Edited on Wed Mar-25-09 01:44 PM by Better Believe It
Panning Geithner's Plan
A former Wall Streeter on why Treasury's toxic assets program stinks.
By Nomi Prins
Mother Jones
March 24, 2009

Nomi Prins, a former investment banker at Goldman Sachs, Bear Stearns and Lehman Brothers, is a senior fellow at the public policy organization Demos and the author of "Other People's Money: The Corporate Mugging of America."


Though the stock market may have lifted off on news of Treasury Secretary Timothy Geithner's purchase plan for toxic assets, don't be fooled by Wall Street's optimism. The plan is even worse than the one floated by Geithner's predecessor, Henry Paulson, last fall. At least Paulson wanted the government simply to buy the banking industry's junk outright—and spend less doing so.

Under Treasury's complicated Public-Private Partnership Investment Program, which was unveiled on Monday morning, Geithner wants to strike a deal with private investors who wouldn't touch these assets without serious incentives. The program will essentially give investors between $500 billion and $1 trillion dollars—at this point, what difference does half a trill make?—of spending money to go shopping for the bad assets that banks are dying to get off their books. And the kicker? The White House says the private sector is doing us a favor.

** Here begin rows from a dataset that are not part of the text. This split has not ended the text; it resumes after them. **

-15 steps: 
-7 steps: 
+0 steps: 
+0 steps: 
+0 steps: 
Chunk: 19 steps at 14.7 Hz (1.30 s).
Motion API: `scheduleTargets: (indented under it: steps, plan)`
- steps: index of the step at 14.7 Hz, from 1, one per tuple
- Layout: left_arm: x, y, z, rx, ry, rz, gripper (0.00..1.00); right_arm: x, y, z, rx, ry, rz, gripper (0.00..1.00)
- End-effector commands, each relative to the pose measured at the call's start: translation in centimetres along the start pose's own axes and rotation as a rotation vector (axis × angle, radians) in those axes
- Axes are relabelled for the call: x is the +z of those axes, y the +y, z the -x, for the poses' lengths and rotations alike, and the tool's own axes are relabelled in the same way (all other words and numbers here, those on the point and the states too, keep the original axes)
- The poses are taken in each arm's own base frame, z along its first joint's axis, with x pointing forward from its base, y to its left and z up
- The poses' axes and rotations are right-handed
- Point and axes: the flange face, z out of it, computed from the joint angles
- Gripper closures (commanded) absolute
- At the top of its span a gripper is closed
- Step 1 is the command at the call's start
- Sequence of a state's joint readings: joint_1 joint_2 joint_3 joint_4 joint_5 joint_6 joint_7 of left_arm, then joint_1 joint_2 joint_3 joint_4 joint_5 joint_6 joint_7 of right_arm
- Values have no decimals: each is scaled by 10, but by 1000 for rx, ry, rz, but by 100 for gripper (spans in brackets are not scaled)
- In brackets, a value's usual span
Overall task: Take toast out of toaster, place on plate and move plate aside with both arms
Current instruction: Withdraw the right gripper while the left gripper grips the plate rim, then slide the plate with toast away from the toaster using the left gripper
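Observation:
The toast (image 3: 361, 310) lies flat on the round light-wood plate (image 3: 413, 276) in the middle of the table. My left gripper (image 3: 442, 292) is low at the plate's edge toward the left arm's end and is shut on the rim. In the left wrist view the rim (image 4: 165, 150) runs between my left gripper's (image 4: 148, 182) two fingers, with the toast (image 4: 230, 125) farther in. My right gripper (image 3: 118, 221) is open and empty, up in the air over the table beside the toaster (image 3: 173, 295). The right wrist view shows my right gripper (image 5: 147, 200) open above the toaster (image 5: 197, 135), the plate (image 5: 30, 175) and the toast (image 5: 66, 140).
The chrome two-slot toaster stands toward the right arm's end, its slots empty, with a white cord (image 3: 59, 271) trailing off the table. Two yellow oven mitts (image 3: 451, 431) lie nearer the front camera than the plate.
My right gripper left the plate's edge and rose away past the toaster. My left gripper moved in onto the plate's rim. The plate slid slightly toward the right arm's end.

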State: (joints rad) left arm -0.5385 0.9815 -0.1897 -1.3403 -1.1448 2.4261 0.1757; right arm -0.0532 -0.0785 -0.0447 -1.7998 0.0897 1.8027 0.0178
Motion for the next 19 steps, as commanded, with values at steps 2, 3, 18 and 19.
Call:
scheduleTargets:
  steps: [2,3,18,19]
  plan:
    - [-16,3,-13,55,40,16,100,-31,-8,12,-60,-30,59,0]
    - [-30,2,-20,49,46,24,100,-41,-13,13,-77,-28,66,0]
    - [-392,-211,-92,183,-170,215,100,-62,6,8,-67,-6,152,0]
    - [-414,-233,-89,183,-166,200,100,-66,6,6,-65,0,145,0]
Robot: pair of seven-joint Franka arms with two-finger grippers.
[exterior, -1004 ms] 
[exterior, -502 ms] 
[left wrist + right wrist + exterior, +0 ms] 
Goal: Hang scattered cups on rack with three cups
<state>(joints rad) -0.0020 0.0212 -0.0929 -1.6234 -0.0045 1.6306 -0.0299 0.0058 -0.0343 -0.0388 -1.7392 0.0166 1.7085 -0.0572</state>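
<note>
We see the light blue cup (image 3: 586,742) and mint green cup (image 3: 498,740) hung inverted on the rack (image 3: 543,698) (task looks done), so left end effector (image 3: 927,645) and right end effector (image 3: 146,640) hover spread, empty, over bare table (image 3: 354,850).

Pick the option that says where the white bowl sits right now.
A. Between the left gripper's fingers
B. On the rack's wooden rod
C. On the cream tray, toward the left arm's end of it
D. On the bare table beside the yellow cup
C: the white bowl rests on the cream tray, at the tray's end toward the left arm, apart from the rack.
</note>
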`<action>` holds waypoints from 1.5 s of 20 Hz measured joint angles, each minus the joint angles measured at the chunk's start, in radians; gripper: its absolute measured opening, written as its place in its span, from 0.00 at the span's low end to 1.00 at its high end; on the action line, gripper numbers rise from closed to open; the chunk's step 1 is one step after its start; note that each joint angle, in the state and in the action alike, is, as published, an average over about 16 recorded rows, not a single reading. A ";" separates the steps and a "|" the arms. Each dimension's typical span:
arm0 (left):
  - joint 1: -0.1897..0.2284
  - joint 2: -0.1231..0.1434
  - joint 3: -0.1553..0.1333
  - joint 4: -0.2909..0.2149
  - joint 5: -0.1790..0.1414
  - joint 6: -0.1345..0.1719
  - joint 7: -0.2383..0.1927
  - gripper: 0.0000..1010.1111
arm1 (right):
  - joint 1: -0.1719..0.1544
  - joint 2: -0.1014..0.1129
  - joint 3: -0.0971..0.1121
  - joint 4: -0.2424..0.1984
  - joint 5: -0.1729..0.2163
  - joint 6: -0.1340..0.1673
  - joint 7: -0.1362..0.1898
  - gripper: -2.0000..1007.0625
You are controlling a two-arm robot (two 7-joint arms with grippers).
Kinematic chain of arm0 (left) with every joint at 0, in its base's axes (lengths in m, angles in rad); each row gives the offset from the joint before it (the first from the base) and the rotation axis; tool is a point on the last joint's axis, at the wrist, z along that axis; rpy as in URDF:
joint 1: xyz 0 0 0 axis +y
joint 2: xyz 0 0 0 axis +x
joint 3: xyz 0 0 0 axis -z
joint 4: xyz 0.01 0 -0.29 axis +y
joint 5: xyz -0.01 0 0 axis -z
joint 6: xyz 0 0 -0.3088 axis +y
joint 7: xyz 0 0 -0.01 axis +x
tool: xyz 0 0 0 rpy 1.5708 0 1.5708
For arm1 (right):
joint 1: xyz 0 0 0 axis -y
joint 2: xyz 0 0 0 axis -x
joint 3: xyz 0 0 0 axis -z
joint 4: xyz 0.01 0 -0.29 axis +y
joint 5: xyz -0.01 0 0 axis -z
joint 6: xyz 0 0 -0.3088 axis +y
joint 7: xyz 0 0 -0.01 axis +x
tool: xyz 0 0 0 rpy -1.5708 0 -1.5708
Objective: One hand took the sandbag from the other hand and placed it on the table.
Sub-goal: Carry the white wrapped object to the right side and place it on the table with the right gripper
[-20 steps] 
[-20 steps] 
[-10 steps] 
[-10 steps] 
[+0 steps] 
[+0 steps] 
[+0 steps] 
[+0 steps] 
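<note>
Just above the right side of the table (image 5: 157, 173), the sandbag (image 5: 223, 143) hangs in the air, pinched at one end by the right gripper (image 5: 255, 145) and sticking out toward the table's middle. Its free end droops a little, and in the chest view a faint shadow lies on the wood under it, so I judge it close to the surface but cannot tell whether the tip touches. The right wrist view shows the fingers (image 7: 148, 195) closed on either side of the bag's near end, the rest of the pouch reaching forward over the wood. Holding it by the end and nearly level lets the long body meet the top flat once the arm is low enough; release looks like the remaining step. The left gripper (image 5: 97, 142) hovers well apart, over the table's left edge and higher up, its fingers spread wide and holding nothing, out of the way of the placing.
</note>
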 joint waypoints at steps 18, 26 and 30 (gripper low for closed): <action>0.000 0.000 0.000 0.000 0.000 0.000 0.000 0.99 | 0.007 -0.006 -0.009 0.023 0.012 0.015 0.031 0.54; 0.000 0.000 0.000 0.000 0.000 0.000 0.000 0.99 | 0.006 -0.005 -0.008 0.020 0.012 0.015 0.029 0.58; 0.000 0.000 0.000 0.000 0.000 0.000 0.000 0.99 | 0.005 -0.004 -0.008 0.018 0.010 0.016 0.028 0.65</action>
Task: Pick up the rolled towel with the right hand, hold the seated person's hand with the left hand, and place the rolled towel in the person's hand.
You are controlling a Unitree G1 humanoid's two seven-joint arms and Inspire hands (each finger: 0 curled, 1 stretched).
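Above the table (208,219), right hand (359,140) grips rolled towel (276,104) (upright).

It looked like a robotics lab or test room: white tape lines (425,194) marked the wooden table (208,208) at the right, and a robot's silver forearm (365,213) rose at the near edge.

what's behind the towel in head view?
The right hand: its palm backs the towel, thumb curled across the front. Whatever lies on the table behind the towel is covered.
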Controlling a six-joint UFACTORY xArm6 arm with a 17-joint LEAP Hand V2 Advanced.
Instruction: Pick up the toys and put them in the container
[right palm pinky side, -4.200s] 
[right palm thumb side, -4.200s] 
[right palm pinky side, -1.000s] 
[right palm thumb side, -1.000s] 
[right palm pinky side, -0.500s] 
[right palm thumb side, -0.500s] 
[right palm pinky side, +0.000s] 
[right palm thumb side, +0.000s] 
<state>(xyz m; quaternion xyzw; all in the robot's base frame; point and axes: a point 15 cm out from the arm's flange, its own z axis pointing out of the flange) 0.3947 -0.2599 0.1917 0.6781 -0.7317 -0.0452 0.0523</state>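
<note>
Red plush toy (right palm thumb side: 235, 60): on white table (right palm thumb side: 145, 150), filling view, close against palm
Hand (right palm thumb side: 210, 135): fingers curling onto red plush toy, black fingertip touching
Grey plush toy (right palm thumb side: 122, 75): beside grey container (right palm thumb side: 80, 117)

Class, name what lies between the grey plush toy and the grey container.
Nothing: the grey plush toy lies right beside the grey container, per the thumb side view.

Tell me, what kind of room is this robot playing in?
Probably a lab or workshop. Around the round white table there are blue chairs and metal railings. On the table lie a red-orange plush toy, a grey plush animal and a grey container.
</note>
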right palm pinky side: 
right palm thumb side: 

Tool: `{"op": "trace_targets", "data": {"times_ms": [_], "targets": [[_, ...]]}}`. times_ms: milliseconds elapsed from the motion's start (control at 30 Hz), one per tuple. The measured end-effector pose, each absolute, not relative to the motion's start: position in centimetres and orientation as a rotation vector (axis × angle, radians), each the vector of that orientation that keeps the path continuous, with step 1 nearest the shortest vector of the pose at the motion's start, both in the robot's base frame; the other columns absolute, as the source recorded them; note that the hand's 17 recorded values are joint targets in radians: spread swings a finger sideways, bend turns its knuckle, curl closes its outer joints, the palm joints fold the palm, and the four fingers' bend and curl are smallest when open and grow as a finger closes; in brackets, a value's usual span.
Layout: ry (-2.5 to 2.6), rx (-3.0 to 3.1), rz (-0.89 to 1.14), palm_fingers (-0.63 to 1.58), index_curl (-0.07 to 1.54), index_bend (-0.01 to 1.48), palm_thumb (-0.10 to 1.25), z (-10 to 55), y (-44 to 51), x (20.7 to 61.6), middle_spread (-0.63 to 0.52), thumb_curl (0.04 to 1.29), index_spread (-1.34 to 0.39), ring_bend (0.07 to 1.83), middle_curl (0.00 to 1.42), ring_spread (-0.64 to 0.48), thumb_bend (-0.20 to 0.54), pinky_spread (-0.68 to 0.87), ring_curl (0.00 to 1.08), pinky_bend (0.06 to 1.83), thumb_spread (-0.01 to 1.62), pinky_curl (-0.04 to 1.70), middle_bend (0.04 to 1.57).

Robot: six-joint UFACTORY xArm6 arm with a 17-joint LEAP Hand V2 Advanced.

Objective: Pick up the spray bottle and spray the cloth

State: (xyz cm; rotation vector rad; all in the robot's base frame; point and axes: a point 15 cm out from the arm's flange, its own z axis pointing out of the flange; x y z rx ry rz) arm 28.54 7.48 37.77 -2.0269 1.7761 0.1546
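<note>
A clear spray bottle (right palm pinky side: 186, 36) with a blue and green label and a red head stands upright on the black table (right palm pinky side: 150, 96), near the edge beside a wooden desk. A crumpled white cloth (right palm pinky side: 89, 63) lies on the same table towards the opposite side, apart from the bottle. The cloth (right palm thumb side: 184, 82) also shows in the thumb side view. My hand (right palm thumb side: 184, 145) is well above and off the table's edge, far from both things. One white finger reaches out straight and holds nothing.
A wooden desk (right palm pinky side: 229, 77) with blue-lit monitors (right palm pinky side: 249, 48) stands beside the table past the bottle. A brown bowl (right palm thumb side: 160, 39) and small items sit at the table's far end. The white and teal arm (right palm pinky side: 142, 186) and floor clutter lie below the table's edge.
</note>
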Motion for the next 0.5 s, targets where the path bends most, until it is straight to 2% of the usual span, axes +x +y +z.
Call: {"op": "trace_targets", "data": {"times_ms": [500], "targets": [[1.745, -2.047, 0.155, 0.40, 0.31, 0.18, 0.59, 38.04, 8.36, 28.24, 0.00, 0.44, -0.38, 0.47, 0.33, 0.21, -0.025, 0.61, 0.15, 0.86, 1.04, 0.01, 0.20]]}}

I've never been a fan of any toxic asset purchase plan (nor of the capital injection through stock purchase plans). Randomly buying a bunch of heavily layered, heavily leveraged securities and expecting them to be profitable some day has never made sense to me, especially when nothing is being done to bolster the underlying collateral. The White House and Treasury Department are throwing money at the banking and finance industry, while simultaneously doing little about the loans and borrowers at the bottom of the crisis—not to mention the very risky and overleveraged structure of the banking system itself.

The administration is caught up in crafting big plans to solve the problems of big banks. Instead, it should be dissecting the system into transparent, quantifiable, and understandable parts—and then dealing with those elements that can and should be assisted. Geithner ought to jettison the too-big-to-fail nonsense and keep it simple: Break up the banks into their commercial and speculative parts, and separate the assets along similar lines. Let the speculative parts die, and tend to the rest. As it stands, the present solution—propping up the entire system in a complex, highly leveraged manner that depends on the kindness of the culprits that caused this mess—is a colossally expensive exercise in bipartisan stupidity.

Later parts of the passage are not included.